Problem to solve: Copy the full listing exactly.

· · ·

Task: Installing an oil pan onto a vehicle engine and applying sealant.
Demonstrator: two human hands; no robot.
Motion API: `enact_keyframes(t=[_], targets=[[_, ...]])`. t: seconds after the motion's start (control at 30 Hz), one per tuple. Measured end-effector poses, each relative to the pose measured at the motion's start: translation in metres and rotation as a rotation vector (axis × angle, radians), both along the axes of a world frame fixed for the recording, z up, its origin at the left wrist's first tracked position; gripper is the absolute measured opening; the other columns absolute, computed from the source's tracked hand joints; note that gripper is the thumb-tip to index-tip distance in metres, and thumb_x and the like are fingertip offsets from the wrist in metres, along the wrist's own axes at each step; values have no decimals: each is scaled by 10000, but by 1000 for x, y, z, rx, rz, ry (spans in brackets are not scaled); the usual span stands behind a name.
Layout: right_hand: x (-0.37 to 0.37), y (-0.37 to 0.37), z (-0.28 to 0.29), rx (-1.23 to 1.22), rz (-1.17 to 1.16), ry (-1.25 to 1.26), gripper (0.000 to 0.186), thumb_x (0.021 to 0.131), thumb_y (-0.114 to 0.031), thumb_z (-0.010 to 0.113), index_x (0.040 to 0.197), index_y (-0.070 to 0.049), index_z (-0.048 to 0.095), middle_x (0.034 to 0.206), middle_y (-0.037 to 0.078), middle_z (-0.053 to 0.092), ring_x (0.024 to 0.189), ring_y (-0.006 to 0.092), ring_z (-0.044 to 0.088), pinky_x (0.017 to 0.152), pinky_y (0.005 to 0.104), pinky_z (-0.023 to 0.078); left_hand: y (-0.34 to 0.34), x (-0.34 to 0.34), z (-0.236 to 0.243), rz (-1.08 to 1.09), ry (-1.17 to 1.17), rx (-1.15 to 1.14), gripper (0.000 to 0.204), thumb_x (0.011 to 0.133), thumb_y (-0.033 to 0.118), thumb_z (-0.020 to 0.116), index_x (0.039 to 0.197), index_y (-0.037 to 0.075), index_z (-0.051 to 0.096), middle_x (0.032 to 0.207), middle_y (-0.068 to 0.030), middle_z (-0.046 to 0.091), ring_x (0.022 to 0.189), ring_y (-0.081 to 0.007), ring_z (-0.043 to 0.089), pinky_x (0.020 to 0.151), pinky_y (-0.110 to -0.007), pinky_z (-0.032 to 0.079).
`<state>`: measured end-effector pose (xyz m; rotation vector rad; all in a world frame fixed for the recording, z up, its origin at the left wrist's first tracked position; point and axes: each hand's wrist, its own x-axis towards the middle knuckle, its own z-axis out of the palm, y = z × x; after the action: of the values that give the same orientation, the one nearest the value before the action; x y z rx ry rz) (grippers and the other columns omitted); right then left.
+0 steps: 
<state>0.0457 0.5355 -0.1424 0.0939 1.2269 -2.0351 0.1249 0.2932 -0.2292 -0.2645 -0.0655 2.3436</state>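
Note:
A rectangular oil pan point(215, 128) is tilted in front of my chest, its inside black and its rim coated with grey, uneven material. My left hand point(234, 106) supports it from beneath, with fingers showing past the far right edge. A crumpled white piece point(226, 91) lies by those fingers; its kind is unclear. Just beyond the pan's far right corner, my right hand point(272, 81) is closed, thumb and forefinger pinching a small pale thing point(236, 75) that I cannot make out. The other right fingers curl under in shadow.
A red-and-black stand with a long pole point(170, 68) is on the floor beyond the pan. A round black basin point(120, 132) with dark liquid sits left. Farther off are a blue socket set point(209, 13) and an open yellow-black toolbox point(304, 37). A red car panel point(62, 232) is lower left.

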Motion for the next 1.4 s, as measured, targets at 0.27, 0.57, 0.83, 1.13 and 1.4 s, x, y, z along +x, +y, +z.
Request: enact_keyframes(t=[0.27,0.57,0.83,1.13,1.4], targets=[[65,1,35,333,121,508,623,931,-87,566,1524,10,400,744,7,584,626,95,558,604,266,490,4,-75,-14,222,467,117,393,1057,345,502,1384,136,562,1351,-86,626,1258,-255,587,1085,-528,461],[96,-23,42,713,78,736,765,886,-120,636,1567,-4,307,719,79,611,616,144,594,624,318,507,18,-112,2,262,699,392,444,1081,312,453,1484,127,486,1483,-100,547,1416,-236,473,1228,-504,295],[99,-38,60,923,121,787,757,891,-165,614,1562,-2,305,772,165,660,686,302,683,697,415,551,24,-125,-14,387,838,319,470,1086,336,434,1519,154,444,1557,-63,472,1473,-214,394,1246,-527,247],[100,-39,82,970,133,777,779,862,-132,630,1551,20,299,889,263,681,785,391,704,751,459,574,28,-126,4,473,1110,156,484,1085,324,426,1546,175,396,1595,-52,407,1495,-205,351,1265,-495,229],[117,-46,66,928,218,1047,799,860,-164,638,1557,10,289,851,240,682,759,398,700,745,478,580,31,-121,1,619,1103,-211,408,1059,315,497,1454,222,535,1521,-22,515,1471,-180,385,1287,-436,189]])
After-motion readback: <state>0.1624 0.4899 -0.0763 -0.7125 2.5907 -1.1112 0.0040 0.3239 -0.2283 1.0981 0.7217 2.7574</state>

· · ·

Exercise output:
Task: Installing an oil pan onto a vehicle engine and applying sealant.
Demonstrator: two human hands; no robot.
Motion API: `enact_keyframes(t=[_], targets=[[_, ...]])`. t: seconds after the motion's start (control at 30 Hz), one per tuple. Measured end-effector poses, each relative to the pose measured at the motion's start: translation in metres and rotation as a rotation vector (axis × angle, radians), both along the axes of a world frame fixed for the recording, z up, its origin at the left wrist's first tracked position; gripper is the absolute measured opening; the other columns absolute, computed from the source's tracked hand joints; note that gripper is the thumb-tip to index-tip distance in metres, and thumb_x and the like are fingertip offsets from the wrist in metres, along the wrist's own axes at each step; values have no decimals: each is scaled by 10000, but by 1000 for x, y, z, rx, rz, ry (spans in brackets are not scaled); the usual span stands behind a name.
Layout: right_hand: x (-0.37 to 0.37), y (-0.37 to 0.37), z (-0.28 to 0.29), rx (-1.23 to 1.22), rz (-1.17 to 1.16), ry (-1.25 to 1.26), gripper (0.000 to 0.186), thumb_x (0.021 to 0.131), thumb_y (-0.114 to 0.031), thumb_z (-0.010 to 0.113), index_x (0.040 to 0.197), index_y (-0.070 to 0.049), index_z (-0.048 to 0.095), middle_x (0.034 to 0.206), middle_y (-0.037 to 0.078), middle_z (-0.053 to 0.092), ring_x (0.024 to 0.189), ring_y (-0.006 to 0.092), ring_z (-0.044 to 0.088), pinky_x (0.017 to 0.152), pinky_y (0.005 to 0.104), pinky_z (-0.023 to 0.078); left_hand: y (-0.34 to 0.34), x (-0.34 to 0.34), z (-0.236 to 0.243), rz (-1.08 to 1.09), ry (-1.17 to 1.17), rx (-1.15 to 1.14), gripper (0.000 to 0.204), thumb_x (0.011 to 0.133), thumb_y (-0.033 to 0.118), thumb_z (-0.020 to 0.116), index_x (0.039 to 0.197), index_y (-0.037 to 0.075), index_z (-0.051 to 0.096), middle_x (0.032 to 0.207), middle_y (-0.068 to 0.030), middle_z (-0.046 to 0.091), ring_x (0.022 to 0.189), ring_y (-0.081 to 0.007), ring_z (-0.043 to 0.089), pinky_x (0.020 to 0.151), pinky_y (-0.110 to -0.007), pinky_z (-0.032 to 0.079).
`<state>`: measured end-effector pose (xyz m; rotation vector rad; all in a world frame fixed for the recording, z up, its origin at the left wrist's first tracked position; point and axes: each hand's wrist, its own x-axis towards the middle knuckle, its own z-axis out of the palm, y = z × x; after the action: of the values that give the same orientation, the one nearest the value before the action; x y z rx ry rz) (grippers and the other columns omitted); right then left.
+0 steps: 
<state>0.0457 0.5355 -0.1424 0.0939 1.2269 -2.0351 0.1249 0.2932 -0.2292 -0.2645 -0.0655 2.3436</state>
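Note:
A rectangular oil pan point(215, 128) is tilted in front of my chest, its inside black and its rim coated with grey, uneven material. My left hand point(234, 106) supports it from beneath, with fingers showing past the far right edge. A crumpled white piece point(226, 91) lies by those fingers; its kind is unclear. Just beyond the pan's far right corner, my right hand point(272, 81) is closed, thumb and forefinger pinching a small pale thing point(236, 75) that I cannot make out. The other right fingers curl under in shadow.
A red-and-black stand with a long pole point(170, 68) is on the floor beyond the pan. A round black basin point(120, 132) with dark liquid sits left. Farther off are a blue socket set point(209, 13) and an open yellow-black toolbox point(304, 37). A red car panel point(62, 232) is lower left.
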
Motion for the next 1.4 s, as measured, targets at 0.27, 0.57, 0.83, 1.13 and 1.4 s, x, y, z along +x, +y, +z.
Request: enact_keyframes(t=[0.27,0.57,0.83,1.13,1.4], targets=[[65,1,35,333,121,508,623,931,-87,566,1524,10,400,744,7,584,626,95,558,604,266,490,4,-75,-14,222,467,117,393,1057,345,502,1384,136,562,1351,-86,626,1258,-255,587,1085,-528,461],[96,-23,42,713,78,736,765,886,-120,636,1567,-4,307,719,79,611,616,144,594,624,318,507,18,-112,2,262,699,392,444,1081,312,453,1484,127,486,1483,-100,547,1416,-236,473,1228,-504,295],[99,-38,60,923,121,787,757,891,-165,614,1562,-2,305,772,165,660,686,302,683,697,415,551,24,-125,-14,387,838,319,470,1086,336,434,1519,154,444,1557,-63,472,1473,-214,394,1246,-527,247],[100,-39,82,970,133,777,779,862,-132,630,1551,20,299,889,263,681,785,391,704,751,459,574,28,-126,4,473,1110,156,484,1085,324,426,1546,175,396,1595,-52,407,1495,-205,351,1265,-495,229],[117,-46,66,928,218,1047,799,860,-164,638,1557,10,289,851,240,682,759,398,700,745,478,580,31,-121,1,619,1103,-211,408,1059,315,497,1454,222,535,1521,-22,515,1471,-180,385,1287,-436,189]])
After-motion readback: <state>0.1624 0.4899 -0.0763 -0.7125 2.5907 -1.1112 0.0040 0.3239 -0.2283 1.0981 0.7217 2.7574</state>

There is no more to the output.